Rathgama
- In office 1970–1977
- Preceded by: Edwin Thilakaratne
- Succeeded by: Edwin Thilakaratne

Personal details
- Born: Merengna Gaulius Mendis 3 October 1911 Galle
- Died: 3 August 2000
- Party: Communist Party
- Other political affiliations: Lanka Sama Samaja Party
- Alma mater: Mahinda College, Galle, University of London
- Ethnicity: Sinhalese

= M. G. Mendis =

Sri Lankan trade unionist and politician (1911–2000)

Merengna Gaulius Mendis (3 October 1911 - 3 August 2000) was a Sri Lankan trade unionist and a member of the Parliament of Sri Lanka.

==Biography==
Mendis received his education at Piyaratha Vidyalaya, Dodanduwa, Richmond College and Mahinda College in Galle. He then became a teacher and taught between 1932 and 1934 before he became a full-time trade unionist and political worker.

Mendis was influenced by Indian nationalism, the second civil disobedience movement in India and S. A. Wickremasinghe, a former student, who in 1931 had addressed the students at Mahinda College. After he left school Mendis became a teacher at a Buddhist school. He joined the Suriya-Mal Movement in 1934, and after the formation of the Lanka Sama Samaja Party (LSSP) in 1935 became the joint secretary of the party. Following a split in the LSSP, based on ideological differences linked to Trotskyism, Mendis became the General Secretary of the newly founded United Socialist Party, (USP) (the forerunner of the Communist Party) and the editor of the party’s English journal, the United Socialist.

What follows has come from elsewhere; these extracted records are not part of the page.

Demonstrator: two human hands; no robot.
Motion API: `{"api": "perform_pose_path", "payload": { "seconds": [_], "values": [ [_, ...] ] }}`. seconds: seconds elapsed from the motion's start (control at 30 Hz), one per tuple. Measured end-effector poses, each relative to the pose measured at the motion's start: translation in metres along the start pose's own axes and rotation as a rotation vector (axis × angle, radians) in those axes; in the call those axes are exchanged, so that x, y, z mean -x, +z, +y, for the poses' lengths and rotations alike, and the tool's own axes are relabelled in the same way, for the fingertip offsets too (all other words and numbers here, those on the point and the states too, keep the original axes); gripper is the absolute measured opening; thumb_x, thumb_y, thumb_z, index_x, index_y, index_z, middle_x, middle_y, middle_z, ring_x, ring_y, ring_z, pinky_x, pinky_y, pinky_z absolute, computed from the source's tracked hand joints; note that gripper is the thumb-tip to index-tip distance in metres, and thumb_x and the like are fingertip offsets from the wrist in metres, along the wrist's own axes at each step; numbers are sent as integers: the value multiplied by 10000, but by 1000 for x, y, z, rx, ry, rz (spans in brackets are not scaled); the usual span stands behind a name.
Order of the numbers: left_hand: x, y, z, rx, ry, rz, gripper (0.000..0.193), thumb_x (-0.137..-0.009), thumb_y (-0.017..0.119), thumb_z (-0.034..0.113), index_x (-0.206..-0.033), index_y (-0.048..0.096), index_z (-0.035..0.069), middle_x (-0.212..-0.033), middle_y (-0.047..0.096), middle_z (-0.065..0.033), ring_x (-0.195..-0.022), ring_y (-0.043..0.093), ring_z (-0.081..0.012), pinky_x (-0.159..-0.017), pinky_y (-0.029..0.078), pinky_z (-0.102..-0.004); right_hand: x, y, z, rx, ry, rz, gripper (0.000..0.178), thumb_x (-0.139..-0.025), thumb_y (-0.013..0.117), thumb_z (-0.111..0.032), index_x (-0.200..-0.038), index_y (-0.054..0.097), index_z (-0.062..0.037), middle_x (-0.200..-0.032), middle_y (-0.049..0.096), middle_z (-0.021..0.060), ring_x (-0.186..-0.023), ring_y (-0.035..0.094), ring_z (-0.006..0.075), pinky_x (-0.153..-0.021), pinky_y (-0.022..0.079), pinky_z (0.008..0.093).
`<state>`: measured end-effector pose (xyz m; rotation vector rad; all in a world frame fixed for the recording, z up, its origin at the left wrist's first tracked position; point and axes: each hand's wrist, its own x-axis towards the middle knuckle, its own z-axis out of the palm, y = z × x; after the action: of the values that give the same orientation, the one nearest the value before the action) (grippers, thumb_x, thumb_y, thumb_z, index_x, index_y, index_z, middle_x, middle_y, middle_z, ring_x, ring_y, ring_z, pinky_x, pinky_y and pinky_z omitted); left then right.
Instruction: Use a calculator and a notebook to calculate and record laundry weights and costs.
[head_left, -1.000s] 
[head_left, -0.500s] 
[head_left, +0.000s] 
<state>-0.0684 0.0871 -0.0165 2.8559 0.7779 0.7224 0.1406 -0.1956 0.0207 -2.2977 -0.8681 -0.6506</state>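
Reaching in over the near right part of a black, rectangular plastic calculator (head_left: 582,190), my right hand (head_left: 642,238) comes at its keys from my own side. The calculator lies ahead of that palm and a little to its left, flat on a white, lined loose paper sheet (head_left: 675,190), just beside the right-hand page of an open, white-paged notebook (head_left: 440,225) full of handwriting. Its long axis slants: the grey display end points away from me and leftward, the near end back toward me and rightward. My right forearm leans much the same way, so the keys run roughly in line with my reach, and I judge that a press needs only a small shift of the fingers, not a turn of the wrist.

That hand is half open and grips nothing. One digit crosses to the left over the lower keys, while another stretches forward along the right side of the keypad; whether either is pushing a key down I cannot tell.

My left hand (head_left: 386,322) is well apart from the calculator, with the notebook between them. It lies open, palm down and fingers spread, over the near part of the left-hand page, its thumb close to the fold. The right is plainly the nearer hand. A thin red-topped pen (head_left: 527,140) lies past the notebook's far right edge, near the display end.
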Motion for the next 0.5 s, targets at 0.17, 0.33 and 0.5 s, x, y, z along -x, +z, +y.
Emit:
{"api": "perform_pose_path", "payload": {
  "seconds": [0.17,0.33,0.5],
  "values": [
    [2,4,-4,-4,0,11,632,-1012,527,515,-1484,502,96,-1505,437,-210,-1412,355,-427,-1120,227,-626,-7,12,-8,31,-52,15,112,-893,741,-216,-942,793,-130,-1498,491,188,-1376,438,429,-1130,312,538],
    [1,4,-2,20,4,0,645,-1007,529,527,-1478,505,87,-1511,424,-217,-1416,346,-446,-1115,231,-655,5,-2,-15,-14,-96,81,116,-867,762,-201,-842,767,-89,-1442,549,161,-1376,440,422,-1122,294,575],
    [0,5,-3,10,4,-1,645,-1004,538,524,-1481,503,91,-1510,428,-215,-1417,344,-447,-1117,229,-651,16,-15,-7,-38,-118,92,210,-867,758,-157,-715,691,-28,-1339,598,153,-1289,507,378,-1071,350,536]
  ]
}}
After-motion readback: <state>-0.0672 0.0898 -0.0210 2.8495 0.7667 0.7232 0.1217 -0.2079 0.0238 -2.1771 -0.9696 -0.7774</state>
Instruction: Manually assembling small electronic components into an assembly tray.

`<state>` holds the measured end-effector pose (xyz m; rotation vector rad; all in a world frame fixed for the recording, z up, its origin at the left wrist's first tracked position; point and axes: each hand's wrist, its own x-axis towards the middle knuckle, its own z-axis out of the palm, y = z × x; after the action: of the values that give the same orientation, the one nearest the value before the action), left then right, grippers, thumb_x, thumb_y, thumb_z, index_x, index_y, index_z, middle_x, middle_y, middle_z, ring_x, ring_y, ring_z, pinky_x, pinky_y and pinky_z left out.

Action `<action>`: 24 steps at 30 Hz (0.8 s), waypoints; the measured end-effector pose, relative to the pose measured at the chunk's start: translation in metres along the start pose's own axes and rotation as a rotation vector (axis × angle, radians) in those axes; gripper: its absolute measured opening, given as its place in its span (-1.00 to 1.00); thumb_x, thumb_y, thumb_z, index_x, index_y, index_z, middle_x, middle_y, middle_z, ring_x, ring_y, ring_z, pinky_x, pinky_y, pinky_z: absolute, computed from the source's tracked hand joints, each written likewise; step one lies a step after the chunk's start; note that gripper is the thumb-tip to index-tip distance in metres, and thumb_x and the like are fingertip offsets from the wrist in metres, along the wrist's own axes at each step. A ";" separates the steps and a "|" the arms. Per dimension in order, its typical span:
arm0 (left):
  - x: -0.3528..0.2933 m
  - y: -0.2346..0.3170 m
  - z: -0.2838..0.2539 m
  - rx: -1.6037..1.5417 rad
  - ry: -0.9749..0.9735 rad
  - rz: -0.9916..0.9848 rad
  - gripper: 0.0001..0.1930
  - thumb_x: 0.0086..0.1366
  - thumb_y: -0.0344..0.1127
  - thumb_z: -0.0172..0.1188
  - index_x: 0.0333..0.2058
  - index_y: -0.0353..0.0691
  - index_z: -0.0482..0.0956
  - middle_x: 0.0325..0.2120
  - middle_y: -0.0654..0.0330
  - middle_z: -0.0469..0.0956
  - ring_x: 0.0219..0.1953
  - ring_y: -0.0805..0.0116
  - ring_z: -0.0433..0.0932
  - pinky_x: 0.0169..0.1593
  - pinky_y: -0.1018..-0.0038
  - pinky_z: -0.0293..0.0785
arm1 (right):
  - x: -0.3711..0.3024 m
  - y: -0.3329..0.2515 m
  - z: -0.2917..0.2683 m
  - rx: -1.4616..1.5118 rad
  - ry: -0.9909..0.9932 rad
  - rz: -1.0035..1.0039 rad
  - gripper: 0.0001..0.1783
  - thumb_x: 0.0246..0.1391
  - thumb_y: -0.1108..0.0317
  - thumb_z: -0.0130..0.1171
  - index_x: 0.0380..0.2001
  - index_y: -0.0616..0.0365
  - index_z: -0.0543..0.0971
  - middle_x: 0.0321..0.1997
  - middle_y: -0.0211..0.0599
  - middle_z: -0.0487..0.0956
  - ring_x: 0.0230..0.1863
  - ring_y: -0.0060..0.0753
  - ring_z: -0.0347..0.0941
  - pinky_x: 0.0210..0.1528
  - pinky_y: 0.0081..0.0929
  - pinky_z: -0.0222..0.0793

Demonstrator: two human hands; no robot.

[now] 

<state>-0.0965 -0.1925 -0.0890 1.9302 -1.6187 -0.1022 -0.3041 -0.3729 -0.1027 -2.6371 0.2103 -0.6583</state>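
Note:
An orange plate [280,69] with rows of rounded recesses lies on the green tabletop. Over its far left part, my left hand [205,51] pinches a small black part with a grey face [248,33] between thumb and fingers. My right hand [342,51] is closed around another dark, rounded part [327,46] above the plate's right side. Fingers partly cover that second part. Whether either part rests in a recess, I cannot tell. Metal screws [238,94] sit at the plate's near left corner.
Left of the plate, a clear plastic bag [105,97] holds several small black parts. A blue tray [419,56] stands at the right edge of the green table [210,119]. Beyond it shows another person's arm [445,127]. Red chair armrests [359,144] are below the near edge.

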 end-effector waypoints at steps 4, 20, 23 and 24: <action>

In December 1940, the Ceylon Trade Union Federation (CTUF) was formed and Mendis was one of the organisations leaders. The CTUF was instrumental in the Colombo harbour strike of 1941. In September 1945, the CTUF led by Mendis organised a march of 10,000 workers to the State Council to present their grievances, which was followed by a six-day strike by tram workers during which Mendis and other trade union officials were arrested.

In 1947 he ran in the first parliamentary elections for the Communist Party in the Colombo South Electoral District but was unsuccessful, only gaining just over 10% of the vote.

In 1965 he contested the 6th parliamentary election in the Rathgama Electoral District where he finished second by 1,210 votes. Mendis successfully ran again in 1970 at the 7th parliamentary election for Lanka Sama Samaja Party, with approximately 65% of the total vote. He was however defeated when he sought re-election for the seat in the 1977 parliamentary elections.